**Requirement**
Show all lines from the data that include the word "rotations".

Stored data:
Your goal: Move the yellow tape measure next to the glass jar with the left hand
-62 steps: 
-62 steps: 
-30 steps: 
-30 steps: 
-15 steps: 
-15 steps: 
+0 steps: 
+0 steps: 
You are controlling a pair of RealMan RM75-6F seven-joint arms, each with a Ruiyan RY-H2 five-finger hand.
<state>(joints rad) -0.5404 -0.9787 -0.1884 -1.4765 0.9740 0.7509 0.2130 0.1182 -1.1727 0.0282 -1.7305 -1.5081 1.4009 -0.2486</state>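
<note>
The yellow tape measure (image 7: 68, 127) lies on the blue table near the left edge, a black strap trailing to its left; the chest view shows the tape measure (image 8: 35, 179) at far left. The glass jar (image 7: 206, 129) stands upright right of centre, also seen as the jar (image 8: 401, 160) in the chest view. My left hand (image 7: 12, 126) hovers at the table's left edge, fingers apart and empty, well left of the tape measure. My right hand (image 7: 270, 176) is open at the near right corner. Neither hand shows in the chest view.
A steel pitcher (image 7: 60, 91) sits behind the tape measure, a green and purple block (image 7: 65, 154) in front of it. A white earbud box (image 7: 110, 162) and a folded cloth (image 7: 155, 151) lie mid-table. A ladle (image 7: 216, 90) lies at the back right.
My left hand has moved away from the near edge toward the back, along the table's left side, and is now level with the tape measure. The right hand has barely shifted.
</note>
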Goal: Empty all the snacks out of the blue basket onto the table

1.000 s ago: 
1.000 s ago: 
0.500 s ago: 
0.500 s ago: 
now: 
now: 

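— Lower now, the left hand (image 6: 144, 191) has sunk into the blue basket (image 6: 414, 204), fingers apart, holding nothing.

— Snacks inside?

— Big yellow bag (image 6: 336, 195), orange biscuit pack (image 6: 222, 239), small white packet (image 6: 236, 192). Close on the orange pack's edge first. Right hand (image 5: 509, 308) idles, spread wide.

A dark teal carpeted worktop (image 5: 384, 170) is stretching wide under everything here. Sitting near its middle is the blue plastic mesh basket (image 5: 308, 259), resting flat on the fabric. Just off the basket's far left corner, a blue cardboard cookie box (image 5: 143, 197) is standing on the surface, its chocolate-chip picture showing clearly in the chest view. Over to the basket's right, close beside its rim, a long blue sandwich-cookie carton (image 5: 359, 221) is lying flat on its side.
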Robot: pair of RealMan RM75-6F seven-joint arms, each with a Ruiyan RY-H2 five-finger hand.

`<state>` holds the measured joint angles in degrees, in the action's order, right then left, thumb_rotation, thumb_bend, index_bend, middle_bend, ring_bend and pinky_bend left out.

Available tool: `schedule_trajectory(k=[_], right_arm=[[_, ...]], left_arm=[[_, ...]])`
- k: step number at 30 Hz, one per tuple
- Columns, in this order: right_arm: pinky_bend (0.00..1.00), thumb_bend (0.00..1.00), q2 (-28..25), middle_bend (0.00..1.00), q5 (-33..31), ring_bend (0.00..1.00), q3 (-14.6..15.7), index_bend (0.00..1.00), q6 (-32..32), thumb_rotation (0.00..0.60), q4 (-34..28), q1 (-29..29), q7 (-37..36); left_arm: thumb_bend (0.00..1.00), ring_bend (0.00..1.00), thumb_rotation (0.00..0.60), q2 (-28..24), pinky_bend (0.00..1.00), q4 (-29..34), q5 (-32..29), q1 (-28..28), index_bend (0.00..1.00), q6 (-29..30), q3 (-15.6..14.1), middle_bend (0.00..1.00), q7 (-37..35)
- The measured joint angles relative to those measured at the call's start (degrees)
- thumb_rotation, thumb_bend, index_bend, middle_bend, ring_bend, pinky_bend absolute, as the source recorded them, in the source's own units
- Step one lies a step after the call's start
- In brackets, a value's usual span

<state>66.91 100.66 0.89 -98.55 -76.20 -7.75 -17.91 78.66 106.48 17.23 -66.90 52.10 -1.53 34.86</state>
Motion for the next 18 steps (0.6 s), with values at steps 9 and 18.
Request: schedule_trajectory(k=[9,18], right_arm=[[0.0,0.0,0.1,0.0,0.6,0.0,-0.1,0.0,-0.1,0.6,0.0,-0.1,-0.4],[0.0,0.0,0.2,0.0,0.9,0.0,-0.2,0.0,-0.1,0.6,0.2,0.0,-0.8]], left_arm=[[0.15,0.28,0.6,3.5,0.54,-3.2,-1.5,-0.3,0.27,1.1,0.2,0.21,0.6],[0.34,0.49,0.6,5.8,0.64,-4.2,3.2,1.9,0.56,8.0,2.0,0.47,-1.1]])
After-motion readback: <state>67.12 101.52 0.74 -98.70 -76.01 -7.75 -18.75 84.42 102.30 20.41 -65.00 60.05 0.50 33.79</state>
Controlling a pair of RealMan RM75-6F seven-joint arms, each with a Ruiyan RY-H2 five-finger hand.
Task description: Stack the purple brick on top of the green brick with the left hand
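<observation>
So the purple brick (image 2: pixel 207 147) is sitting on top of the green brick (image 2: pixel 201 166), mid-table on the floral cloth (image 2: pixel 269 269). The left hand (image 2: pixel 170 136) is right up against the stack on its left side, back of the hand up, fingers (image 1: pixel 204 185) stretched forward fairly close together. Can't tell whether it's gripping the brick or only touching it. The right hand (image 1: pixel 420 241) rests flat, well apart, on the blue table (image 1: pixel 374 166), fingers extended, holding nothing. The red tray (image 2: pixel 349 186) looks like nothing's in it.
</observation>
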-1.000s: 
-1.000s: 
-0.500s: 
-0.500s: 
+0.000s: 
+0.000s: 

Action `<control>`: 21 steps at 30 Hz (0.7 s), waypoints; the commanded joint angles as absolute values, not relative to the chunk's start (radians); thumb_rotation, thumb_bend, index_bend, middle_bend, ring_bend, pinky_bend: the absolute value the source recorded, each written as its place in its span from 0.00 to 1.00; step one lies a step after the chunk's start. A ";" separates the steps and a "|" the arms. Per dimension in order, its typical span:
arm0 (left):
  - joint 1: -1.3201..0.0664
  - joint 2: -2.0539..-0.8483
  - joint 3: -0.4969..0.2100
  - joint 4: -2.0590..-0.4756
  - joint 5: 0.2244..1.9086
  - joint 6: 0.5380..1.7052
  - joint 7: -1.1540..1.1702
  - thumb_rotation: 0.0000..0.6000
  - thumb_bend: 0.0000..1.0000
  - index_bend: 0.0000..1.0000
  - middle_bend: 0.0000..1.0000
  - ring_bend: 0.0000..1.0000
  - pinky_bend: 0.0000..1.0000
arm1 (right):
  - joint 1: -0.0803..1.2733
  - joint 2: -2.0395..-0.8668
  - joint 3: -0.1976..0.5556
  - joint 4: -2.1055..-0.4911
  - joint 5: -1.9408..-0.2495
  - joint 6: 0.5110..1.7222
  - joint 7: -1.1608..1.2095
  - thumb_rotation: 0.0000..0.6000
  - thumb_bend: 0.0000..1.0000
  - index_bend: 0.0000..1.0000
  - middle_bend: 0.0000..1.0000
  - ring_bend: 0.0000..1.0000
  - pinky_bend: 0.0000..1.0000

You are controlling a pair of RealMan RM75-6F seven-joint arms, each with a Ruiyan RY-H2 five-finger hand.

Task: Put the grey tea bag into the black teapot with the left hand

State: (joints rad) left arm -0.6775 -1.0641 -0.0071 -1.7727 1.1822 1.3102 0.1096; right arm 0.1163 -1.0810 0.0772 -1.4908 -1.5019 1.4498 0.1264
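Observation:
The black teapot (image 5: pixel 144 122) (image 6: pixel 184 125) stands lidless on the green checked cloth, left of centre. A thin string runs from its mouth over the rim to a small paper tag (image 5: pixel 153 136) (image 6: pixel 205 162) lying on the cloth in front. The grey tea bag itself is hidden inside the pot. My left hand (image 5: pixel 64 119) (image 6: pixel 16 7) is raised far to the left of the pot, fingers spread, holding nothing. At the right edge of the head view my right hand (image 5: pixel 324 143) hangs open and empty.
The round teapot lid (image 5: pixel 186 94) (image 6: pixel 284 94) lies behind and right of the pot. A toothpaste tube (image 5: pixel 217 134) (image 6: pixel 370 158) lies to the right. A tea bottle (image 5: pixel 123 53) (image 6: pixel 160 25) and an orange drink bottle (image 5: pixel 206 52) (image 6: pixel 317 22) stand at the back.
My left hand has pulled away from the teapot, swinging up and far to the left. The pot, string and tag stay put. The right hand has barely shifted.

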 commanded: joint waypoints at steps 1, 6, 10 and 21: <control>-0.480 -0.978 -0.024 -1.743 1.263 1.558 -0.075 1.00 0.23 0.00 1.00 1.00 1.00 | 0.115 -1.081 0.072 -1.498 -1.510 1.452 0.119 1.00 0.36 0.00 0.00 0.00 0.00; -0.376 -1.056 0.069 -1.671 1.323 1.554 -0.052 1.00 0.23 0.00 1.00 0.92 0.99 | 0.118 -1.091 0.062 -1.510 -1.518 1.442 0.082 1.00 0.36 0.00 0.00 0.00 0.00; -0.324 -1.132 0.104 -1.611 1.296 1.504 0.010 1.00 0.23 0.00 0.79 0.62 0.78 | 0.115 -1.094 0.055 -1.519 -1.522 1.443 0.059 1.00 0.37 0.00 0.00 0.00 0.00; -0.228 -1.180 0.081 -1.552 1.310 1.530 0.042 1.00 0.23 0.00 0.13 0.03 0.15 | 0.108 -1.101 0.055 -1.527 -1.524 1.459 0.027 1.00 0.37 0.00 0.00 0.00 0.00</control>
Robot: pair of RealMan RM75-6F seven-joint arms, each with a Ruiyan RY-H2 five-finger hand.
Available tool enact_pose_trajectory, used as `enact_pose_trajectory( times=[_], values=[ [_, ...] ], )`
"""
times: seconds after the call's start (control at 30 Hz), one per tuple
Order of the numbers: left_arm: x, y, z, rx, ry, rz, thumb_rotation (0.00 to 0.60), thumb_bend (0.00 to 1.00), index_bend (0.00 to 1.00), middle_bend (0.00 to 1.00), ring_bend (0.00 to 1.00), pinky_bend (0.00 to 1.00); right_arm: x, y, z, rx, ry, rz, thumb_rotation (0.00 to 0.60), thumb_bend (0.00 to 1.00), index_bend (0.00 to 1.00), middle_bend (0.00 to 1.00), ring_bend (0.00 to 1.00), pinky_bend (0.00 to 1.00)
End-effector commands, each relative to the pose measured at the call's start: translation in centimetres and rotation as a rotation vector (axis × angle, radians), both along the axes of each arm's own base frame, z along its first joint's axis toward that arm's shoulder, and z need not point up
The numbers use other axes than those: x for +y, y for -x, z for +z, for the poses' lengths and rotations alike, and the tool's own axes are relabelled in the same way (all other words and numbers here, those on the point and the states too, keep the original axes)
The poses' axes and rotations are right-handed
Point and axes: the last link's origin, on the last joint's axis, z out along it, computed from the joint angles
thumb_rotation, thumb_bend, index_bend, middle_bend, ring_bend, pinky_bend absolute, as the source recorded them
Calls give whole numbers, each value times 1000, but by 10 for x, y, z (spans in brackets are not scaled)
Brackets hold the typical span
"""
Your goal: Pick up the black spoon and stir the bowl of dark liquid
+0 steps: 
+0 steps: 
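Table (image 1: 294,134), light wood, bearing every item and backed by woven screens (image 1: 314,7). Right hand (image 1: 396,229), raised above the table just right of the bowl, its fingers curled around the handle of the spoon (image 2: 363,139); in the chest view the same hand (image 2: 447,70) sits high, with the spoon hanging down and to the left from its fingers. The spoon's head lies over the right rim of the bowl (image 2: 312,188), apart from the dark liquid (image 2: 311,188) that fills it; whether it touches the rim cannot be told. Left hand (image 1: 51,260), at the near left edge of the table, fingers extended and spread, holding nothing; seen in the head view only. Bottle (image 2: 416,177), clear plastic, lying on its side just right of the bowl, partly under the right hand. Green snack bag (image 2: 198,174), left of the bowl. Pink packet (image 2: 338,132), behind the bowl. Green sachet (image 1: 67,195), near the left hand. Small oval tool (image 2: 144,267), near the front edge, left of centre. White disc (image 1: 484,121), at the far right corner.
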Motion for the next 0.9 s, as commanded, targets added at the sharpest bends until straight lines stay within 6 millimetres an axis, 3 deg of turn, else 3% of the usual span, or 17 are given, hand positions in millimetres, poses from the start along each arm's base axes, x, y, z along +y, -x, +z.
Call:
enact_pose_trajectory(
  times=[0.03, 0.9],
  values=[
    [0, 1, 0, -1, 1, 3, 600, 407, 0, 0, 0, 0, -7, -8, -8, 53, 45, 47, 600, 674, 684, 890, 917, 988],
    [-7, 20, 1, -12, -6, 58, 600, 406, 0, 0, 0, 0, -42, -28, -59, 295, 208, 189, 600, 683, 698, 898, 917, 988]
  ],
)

**Answer to the problem**
The numbers use other axes than those: x for +y, y for -x, z for +z, for the poses' lengths and rotations alike, and the tool's own axes are relabelled in the same way (all other words and numbers here, those on the point and the states too, keep the original axes)
The poses' axes and rotations are right-handed

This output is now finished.